On Aug. 11, the ISIS cyber army leader, Junaid Hussain,
tweeted a link to a 30-page document containing vast details about
1,351 U.S. personnel, calling them “Crusaders” who were conducting a “bombing
campaign against the muslims.” He said followers would “strike at your necks in
your own lands!”
It was a coup for Hussain, but not one he’d live long to
boast about.
A drone strike killed the British Islamic State hacker near
Raqqa on Aug. 24. At the time, Hussain is said to have ranked No. 3 on a U.S.
list of terror group members to be eliminated.
No direct link is publicly known between the drone attack
and his release of the “kill list.”
A member of one private company’s digital intelligence team,
who requested anonymity because he was dealing with terrorism, said of the
Islamic State: “Their capabilities are 1,000 times what they were four years
ago.”
But Daveed Gartenstein-Ross, a counter-terrorism expert at
the Foundation for Defense of Democracies, said U.S. government cyber experts
are “orders of magnitude better” than Islamic State-linked hackers.
Reed, the Stratfor analyst, said many issues make it
difficult for companies to know whether intruders like the “Albanian hacker”
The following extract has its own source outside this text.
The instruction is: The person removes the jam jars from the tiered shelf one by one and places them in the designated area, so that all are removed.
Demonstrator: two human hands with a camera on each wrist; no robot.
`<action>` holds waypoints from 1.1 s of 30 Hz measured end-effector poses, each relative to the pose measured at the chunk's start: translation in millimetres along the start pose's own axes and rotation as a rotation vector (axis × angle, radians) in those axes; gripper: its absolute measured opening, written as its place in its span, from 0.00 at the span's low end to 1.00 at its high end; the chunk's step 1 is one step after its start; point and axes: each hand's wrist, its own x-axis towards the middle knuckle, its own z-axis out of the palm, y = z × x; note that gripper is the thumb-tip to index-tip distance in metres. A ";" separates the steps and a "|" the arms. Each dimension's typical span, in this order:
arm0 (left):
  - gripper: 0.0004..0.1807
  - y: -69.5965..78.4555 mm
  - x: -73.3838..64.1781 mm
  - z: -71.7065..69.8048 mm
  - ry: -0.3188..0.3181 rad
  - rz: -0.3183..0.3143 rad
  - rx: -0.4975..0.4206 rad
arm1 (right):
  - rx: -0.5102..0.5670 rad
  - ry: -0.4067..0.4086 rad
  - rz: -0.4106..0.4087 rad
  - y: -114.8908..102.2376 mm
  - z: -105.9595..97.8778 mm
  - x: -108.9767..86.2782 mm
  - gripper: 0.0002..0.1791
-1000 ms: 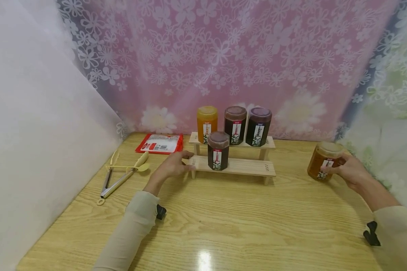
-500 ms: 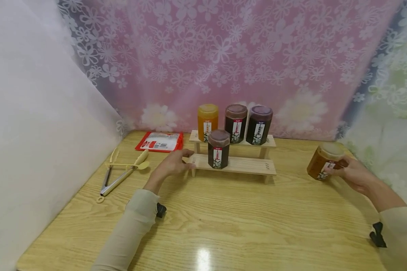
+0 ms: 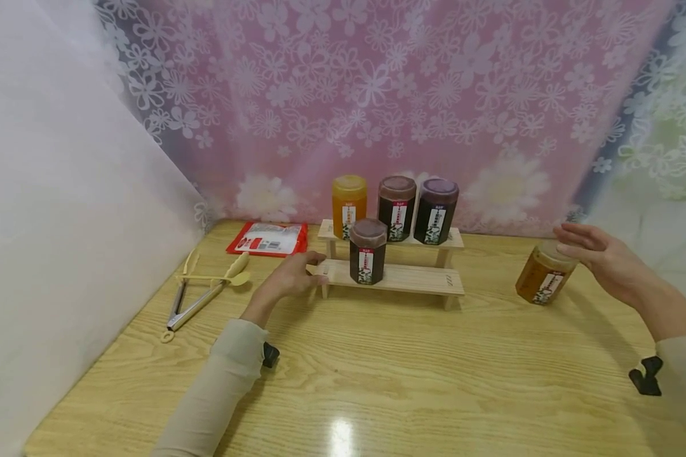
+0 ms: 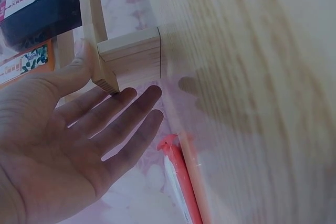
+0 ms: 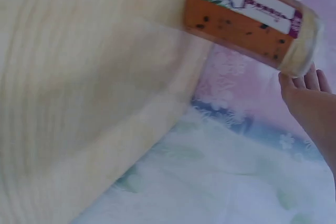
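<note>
My left hand (image 3: 290,274) holds the left end of a two-step wooden display stand (image 3: 414,277). In the left wrist view, the thumb lies on one side of the plank (image 4: 93,24) and the fingers reach past the other. Over on the right stands an amber jam jar (image 3: 543,276) with dark specks and a white label (image 5: 247,3). Beside its pale lid (image 5: 304,45) is my right hand (image 3: 617,266), fingers extended and fingertips right at the lid. On the lower step sits a dark jam jar (image 3: 368,254), label forward.
The upper step bears an orange jar (image 3: 349,206), a dark jar (image 3: 397,209) and a purple-lidded jar (image 3: 436,212). To the left lie a red and white pouch (image 3: 269,239) and yellow-tipped tongs (image 3: 200,304). Floral cloth (image 3: 377,95) hangs behind the wooden table (image 3: 377,368).
My right hand has loosened from around the amber jar and shifted up and right to its lid. The jar stays put on the table. My left hand keeps its place on the stand.
</note>
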 end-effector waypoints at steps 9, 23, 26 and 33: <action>0.31 -0.9 0.7 0.1 -0.004 0.000 0.004 | 0.066 0.002 -0.080 -28.4 30.3 9.8 0.27; 0.31 1.1 1.9 1.3 -0.008 0.006 0.017 | -0.150 -0.141 -0.128 -49.9 118.3 22.6 0.28; 0.30 1.4 1.8 1.4 0.000 0.003 0.017 | -0.134 -0.170 -0.129 -51.6 135.1 27.4 0.28; 0.30 2.5 -0.1 0.6 0.009 -0.003 0.011 | -0.093 -0.265 -0.094 -50.2 171.7 42.1 0.33</action>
are linked to terrorist groups. Determining the provenance of an attack or a
digital ransom demand requires difficult forensics.
But since so much of public infrastructure in the United
States is owned by the private sector, including electric utilities, the
government and private businesses will find themselves needing to work together
more often.
“It’s actually critical to collaborate,” Reed said.